Piecewise linear approximation with minimum number of linear segments and minimum error: A fast approach to tighten and warm start the hierarchical mixed integer formulation

Abstract

In several areas of economics and engineering, it is often necessary to fit discrete data points or approximate non-linear functions with continuous functions. Piecewise linear (PWL) functions are a convenient way to achieve this. PWL functions can be modeled in mathematical problems using only linear and integer variables. Moreover, there is a computational benefit in using PWL functions that have the least possible number of segments. This work proposes a novel hierarchical mixed integer linear programming (MILP) formulation that identifies a continuous PWL approximation with minimum number of linear segments for a given target maximum error. The proposed MILP formulation also identifies the solution with the least maximum error among the solutions with minimum number of segments.

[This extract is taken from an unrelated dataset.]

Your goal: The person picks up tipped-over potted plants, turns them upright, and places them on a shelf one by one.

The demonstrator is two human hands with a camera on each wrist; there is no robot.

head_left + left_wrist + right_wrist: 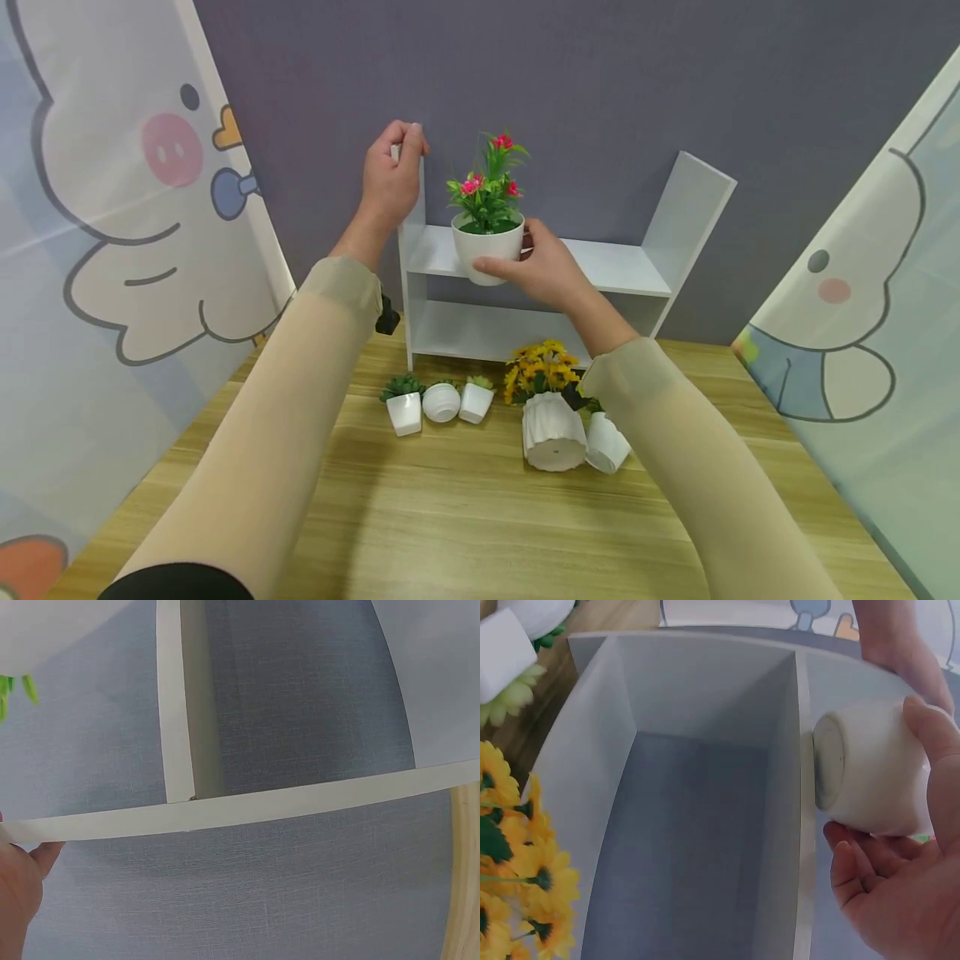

Then, this work proposes a fast iterative algorithm that identifies non necessarily continuous PWL approximations by solving O(S log N) linear programming (LP) problems, where N is the number of data points and S is the minimum number of segments in the non necessarily continuous case. This work demonstrates that tight bounds for the MILP problem can be derived from these approximations. Next, a fast algorithm is introduced to transform a non necessarily continuous PWL approximation into a continuous one. Finally, the tight bounds and the continuous PWL approximations are used to tighten and warm start the MILP problem. The tightened formulation is shown in experimental results to be more efficient, especially for large data sets, with a solution time that is up to two orders of magnitude less than the existing literature.